SAP's 2008 acquisition of Business Objects has created a lot of questions for customers of both firms, and not only about business intelligence (BI) applications.
In addition to choosing between two sets of BI tools, SAP Business Information Warehouse (BW) customers must also decide whether they want to stick with the SAP-centric analytic database, which the vendor says it will continue to maintain, or turn to a true enterprise data warehouse (EDW) platform from a competing vendor, according to Forrester Research.
For customers whose data is 80% or more SAP-based, the decision is an easy one: stick with SAP BW as your data warehouse platform of choice, said Boris Evelson, an analyst with the Cambridge, Mass.-based research firm. But those customers whose data is less than 30% SAP-based should "definitely consider migrating" to a new data warehouse, Evelson said.
Even customers in the "gray area" in between, whose data is close to evenly split between both SAP and non-SAP based, might benefit from a change, he said, as SAP BW has a number of deficiencies over competing data warehouses.
For one, despite the Business Objects acquisition, it is still extremely difficult to integrate non-SAP data into SAP BW, Evelson said, and SAP is unlikely to address the issue going forward. In fact, most Forrester clients that use SAP BW in heterogeneous environments often also use EDW platforms from rival vendors -- including IBM, Microsoft, Oracle and Teradata – to handle data from non-SAP applications.
SAP BW also lacks the scalability of competing data warehouses, though the recent SAP-Teradata partnership has helped some, Evelson said.
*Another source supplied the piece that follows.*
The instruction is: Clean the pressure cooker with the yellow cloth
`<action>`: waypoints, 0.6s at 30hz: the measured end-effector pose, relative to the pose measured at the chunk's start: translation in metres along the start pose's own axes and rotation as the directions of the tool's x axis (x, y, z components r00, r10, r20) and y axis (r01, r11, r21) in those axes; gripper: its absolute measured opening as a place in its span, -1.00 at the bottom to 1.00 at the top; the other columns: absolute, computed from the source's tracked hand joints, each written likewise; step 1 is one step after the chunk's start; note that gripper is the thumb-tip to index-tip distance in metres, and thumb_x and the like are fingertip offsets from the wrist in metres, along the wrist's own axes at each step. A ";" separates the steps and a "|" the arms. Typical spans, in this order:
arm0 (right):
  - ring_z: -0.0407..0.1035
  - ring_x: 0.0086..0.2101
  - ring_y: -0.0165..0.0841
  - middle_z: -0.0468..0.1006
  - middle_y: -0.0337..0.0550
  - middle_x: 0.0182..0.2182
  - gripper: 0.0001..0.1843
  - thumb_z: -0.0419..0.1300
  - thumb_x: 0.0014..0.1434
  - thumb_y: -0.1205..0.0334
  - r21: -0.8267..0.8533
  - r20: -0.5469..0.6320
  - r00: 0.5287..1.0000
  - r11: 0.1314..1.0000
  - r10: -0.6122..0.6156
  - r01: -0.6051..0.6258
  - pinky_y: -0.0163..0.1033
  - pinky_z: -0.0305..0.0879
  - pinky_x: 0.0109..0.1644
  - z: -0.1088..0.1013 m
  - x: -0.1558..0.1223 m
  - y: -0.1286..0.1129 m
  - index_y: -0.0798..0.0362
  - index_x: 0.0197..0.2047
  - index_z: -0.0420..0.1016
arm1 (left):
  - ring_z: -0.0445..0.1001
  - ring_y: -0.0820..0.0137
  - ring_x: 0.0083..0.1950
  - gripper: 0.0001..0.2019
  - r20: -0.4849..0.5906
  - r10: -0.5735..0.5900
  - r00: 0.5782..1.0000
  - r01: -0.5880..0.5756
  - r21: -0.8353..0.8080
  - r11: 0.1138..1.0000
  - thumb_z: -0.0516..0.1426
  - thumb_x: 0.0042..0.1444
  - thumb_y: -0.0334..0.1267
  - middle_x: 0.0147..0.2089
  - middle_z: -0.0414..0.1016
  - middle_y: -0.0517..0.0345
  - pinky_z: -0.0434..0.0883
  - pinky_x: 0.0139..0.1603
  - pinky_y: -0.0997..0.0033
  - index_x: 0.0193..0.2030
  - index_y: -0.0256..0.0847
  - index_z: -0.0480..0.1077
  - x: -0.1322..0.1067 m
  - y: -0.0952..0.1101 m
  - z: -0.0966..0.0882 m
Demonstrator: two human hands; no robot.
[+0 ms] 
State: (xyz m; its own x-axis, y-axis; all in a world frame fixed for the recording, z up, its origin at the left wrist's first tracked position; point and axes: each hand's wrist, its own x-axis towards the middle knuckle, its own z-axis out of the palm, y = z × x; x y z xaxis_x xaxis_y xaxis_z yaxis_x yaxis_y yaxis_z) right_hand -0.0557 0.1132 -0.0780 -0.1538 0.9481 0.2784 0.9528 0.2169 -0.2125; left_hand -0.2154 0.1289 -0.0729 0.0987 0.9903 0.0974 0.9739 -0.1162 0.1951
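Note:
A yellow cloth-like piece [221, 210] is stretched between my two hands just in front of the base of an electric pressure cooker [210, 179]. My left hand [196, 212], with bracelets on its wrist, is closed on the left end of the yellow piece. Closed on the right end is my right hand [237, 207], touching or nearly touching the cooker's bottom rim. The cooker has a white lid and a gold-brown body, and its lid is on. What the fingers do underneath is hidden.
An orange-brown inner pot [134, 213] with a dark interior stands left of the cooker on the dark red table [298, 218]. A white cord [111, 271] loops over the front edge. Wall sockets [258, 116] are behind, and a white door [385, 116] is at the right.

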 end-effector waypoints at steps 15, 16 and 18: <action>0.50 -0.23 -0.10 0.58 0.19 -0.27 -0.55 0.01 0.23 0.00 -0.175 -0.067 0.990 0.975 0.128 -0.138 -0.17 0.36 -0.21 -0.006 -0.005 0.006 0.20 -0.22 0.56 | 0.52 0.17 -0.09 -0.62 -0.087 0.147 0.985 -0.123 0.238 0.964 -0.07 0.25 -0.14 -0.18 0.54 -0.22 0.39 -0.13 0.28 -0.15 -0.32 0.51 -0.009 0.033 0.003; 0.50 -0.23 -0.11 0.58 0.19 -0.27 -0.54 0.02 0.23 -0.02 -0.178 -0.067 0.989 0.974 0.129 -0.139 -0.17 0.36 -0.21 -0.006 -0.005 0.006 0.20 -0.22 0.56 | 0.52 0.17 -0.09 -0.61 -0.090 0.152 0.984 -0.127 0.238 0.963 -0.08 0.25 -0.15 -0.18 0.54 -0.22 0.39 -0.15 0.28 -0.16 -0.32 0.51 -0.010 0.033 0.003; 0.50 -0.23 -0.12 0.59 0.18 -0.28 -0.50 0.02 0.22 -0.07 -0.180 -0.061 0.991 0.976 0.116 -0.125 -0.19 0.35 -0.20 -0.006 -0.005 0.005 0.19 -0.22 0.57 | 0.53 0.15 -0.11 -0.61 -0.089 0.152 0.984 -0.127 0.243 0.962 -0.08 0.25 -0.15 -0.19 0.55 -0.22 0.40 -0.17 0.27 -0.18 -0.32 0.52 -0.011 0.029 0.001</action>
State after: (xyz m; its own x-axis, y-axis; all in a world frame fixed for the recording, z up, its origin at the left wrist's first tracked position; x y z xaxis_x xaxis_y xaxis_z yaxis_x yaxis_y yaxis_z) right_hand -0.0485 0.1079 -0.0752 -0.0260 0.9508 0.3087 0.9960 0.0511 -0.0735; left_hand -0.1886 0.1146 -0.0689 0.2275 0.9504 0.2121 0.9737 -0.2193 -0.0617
As is, SAP BW "only scales out to tens of terabytes in a clustered symmetric multiprocessing (SMP) environment, while a growing range of rivals scales into the hundreds or thousands of terabytes," he wrote in a recent report on the topic, co-authored by Forrester analyst James Kobielus.
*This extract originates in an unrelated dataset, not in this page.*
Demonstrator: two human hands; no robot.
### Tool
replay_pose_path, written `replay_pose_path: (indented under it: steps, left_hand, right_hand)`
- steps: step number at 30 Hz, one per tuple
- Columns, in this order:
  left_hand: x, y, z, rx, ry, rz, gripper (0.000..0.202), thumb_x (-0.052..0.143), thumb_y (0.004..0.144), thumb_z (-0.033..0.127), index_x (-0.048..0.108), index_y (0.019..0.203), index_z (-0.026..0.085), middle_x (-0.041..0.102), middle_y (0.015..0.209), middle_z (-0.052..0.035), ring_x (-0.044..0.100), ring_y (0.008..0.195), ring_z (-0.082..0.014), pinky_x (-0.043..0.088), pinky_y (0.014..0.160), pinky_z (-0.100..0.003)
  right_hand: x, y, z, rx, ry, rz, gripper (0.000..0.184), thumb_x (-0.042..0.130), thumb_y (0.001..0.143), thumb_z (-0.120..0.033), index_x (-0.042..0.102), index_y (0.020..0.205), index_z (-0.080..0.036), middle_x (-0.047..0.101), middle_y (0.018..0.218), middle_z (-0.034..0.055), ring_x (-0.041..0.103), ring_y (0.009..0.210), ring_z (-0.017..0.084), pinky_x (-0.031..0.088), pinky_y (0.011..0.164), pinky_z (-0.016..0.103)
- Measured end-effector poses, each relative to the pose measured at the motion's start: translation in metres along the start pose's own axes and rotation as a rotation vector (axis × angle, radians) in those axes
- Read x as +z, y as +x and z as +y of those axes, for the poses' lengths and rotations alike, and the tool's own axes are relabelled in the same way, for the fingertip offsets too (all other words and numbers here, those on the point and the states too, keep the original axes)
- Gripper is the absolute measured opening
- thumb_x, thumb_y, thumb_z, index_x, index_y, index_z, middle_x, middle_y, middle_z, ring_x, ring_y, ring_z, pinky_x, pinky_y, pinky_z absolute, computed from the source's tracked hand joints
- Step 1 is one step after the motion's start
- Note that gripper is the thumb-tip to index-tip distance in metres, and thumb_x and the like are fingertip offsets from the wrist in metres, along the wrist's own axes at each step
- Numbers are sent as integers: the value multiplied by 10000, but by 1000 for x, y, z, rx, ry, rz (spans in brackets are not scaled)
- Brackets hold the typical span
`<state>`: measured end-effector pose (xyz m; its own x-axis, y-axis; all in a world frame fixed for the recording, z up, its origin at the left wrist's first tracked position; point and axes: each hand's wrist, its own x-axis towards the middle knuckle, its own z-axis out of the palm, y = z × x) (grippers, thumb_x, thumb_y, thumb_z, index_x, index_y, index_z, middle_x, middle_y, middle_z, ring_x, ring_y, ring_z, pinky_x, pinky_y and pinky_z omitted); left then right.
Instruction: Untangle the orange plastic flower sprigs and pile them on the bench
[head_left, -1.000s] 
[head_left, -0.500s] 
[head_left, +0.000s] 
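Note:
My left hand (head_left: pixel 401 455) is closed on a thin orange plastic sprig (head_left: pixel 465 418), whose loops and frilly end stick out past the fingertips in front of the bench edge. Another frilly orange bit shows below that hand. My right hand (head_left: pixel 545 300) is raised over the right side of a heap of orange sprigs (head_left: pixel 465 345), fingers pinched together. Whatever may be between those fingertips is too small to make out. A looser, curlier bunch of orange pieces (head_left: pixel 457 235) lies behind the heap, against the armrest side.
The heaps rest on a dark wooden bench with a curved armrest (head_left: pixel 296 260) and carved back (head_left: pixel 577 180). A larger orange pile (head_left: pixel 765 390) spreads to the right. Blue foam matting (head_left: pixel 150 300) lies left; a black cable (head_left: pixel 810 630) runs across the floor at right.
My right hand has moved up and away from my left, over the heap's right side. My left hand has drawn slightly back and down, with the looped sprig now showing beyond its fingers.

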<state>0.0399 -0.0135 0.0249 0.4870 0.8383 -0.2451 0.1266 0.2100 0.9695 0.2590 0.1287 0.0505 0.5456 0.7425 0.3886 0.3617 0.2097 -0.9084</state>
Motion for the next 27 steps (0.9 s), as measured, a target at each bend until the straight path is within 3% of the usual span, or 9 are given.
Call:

Finally, SAP has let BW fall behind its rivals in a number of features that have become key differentiators in the EDW market. They include cost-based query optimization, query-predicate pushdown to an intelligent storage layer, and intelligent compression by data types, according to Evelson. While underlying third-party database management systems can sometimes make up for these deficiencies, that is not always the case, he said.
"While we expect SAP to offer significant performance and scalability improvement in the next major release of Business Objects BI applications running on top of BW, it will not provide any additional [especially, non SAP-centric] EDW functionality," Evelson and Kobielus wrote in the report. "Other planned enhancements in BW administration, partitioning, data modeling, and real-time support at this point offer little hope of further competitive differentiation."
Even with all SAP BW's drawbacks, however, Forrester does not recommend that customers migrate to a competing EDW straightaway, at least in most cases. Unless "mission-critical business requirements" call for it, most BW customers should hold off on major migration decisions until they have a chance to beta-test the next BW upgrade, likely due in 2010, Evelson said.
Customers can even get a sneak-peak at SAP's BW plans, he said, if they would only ask -- and keep asking until they get an answer. "There are many specifics that have already been worked out for the next major release of the SAP BI and BW products," Evelson and Kobielus wrote. "Most of these details can only be revealed by SAP under a nondisclosure agreement, but it will be worth your while to take the time, understand specific plans, and align your migration and timing plans accordingly."
SAP sales reps are also under pressure to upgrade customers to Business Objects products, and BW customers should use that to their advantage. Even though SAP has publicly stated it will not give discounts or other credit to BW customers that want to upgrade to Business Objects Rapid Mart, for example, Evelson suspects the vendor's position is more flexible. After all, he said, SAP is eager for successful case studies of customers that made the upgrade in order to seduce yet more upgrades. Extending discounts to potential upgrade customers is one way to do that, he said.
Of course, not all customers can afford – either in terms of money or manpower – to make the transition from SAP BW to a competing EDW right now. For those customers, Evelson said, data federation technology can help extend SAP BW deployments until the time is right for an upgrade.
With this approach, customers can use BW with specific, SAP applications where it performs well and tap data federation technology to integrate data from non-SAP applications and data sources in a middleware layer for deeper analysis. Customers both "avoid unnecessary, costly migrations away from BW and integrate BW into a comprehensive, multivendor, multiplatform BI environment that leverages and extends existing investments," Evelson and Kobielus wrote.